Children are putting themselves at risk by playing in one of Fife’s most dilapidated buildings.
Youngsters have been spotted inside the former Post Office in Newport, which has been boarded up for more than 30 years.
It is one of more than 200 Fife properties on Historic Environment Scotland’s Buildings At Risk Register and is described as being in very poor condition.
And there are fears for the safety of youngsters who use it as a playground.
Liberal Democrat councillor Jonny Tepp says the building’s roof has partially collapsed.
But despite several attempts to secure it, and the old shop next door, children are still getting in.
“There’s a danger children will get seriously hurt,” he said.
“There’s also a danger of masonry falling into the street.
“And apart from anything else, it’s not very nice for the local community and the business opposite to look at.”
‘Dangerous and an eyesore’
Mr Tepp is joined in his call for action by fellow councillor Tim Brett.
But they say the building’s owner is only required to ensure it is safe.
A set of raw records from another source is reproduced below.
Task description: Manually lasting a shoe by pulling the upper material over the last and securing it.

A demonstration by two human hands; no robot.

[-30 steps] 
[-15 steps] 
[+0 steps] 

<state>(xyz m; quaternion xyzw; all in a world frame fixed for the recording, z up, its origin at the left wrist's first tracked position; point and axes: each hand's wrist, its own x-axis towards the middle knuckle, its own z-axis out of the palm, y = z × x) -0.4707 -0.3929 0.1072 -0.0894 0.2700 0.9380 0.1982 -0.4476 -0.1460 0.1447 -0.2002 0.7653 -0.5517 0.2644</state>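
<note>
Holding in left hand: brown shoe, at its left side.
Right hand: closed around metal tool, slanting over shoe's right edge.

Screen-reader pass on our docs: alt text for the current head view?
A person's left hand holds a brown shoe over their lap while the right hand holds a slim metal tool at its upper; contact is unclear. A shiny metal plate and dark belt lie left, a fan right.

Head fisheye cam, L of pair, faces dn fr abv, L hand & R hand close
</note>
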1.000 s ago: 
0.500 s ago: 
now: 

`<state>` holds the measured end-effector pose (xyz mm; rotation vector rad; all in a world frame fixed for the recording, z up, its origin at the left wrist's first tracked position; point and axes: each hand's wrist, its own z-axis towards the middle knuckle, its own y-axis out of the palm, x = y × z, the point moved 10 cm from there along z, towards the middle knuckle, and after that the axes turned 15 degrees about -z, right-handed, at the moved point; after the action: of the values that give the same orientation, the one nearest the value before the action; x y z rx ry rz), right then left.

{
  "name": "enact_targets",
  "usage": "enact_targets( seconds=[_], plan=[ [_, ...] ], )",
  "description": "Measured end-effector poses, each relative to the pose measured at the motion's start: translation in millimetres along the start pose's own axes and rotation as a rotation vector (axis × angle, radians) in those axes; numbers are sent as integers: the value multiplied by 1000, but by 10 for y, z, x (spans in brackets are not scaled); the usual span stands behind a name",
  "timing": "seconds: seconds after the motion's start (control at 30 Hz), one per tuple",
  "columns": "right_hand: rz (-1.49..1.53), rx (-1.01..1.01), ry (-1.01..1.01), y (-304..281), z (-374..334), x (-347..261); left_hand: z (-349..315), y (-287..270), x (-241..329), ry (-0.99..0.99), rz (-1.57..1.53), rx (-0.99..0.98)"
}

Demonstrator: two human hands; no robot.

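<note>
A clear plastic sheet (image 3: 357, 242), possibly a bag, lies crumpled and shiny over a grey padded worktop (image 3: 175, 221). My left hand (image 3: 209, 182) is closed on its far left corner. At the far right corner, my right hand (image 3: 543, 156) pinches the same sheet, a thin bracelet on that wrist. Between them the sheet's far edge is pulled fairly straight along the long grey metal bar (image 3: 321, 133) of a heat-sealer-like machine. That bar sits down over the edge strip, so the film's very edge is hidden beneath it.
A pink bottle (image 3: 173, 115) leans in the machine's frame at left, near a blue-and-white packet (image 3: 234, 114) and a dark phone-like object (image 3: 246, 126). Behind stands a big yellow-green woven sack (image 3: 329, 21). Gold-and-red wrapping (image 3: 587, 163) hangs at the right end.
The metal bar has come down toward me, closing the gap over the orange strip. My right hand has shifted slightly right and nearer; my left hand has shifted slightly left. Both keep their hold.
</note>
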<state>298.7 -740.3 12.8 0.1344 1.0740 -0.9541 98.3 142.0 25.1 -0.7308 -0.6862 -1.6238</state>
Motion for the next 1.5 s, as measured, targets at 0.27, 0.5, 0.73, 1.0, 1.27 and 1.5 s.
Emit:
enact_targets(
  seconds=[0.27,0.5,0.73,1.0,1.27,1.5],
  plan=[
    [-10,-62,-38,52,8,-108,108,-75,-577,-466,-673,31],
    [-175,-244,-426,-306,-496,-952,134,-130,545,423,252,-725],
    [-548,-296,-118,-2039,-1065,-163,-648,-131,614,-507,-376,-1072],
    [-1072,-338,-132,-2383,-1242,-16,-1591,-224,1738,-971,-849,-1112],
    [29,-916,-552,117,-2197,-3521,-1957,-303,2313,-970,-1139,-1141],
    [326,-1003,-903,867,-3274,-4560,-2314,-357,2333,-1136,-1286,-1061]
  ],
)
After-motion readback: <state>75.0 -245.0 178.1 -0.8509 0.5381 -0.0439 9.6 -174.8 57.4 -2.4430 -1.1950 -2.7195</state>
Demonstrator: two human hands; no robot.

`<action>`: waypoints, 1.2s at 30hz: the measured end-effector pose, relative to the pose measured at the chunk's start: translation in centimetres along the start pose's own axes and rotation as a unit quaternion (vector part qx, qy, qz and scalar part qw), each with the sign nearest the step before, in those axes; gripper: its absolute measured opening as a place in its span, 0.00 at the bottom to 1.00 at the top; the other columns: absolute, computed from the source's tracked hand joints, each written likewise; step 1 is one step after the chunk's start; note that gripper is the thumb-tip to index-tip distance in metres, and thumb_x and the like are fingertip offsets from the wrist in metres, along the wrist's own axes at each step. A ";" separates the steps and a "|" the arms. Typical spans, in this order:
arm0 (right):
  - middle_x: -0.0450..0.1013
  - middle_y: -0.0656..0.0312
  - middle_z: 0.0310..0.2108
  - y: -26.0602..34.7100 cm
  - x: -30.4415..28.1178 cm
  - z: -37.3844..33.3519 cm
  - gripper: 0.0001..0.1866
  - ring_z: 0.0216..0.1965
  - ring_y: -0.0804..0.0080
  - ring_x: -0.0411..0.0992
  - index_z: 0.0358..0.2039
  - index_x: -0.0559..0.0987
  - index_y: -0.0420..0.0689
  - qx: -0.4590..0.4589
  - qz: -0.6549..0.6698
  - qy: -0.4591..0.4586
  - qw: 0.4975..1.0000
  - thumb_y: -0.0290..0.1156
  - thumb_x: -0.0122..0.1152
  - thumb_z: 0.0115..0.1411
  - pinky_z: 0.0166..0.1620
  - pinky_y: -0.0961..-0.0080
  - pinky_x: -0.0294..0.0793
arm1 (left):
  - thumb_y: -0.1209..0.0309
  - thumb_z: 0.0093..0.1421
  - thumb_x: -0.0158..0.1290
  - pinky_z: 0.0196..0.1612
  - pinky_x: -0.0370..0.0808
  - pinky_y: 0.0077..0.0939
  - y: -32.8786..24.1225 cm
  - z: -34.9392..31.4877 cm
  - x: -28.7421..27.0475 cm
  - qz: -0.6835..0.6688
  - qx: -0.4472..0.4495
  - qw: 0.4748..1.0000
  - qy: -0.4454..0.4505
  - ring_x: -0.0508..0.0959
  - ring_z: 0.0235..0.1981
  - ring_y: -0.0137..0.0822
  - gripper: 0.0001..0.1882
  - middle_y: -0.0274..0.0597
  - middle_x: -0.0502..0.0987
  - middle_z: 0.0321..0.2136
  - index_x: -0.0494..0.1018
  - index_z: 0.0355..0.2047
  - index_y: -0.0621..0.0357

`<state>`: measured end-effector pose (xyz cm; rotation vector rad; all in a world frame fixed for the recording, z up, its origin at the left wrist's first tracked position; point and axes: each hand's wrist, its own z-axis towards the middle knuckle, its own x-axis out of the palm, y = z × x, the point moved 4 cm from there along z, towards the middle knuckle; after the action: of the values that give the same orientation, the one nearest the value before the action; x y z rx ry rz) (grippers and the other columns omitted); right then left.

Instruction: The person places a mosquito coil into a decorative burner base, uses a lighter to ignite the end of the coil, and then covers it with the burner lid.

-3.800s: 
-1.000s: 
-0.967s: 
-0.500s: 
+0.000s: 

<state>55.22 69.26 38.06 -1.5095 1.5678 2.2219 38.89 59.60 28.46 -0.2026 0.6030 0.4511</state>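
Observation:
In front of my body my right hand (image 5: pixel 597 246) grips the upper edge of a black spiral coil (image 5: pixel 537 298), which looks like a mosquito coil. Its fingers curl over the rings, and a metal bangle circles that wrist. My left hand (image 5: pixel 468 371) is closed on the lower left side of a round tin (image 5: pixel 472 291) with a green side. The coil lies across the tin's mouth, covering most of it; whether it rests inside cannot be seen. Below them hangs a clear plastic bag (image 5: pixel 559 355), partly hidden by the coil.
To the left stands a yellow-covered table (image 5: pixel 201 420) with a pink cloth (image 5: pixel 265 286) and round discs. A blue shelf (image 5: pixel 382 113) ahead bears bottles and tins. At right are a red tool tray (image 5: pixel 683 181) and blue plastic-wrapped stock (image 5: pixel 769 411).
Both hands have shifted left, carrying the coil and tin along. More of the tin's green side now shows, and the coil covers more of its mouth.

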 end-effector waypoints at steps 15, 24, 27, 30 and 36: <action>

“As far as we understand they are under no compulsion to do anything beyond that,” Mr Tepp said.
“To our minds, keeping it safe ought to include ensuring children can’t get into it.”
Fife Council has previously contacted the site owner and advised them to erect Heras fencing and remove falling slates, which they did.
But Mr Tepp said it wasn’t enough.
“The fence is no sooner up than down and the roof looks no safer to the man in the street,” he said.
“This is a sad story. The properties were part of the history of Newport but the current state of affairs is both dangerous and an eyesore.”
Cost to society
According to the Buildings At Risk Register, demolition consent was sought in 2019 but never used.
Because it is not residential, the building is not liable for council tax.
And it has now been empty for so long it is registered as being of “nil value”.
“This means that as well as being unsightly and posing a risk, it’s going to cost society if anything goes wrong,” said Mr Tepp.
“The developer is just sitting on it and doesn’t have to pay a penny bean towards it.”
The councillors’ concerns follow a similar issue in Lundin Links.
However, it that case, the site’s owner has pledged to begin work before the end of the year.
Meanwhile, Fife Council has been discussing longer-term possibilities for the Newport site with the owner.
Garry Nicoll, acting service manager building standards and public safety, said: “The powers available to the building standards and public safety team relating to dangerous buildings are set out by the Scottish Government.
“These powers can be used to require that measures are taken to make the building safe, and/or prevent access.”
This applies if the building itself is deemed dangerous, he said.
Mr Nicoll added that unauthorised access by what he termed ‘urban explorers’ was a matter for the police.
“We will contact the owners if we are aware of unauthorised access to their premises but we do not have any enforcement powers in these circumstances,” he said.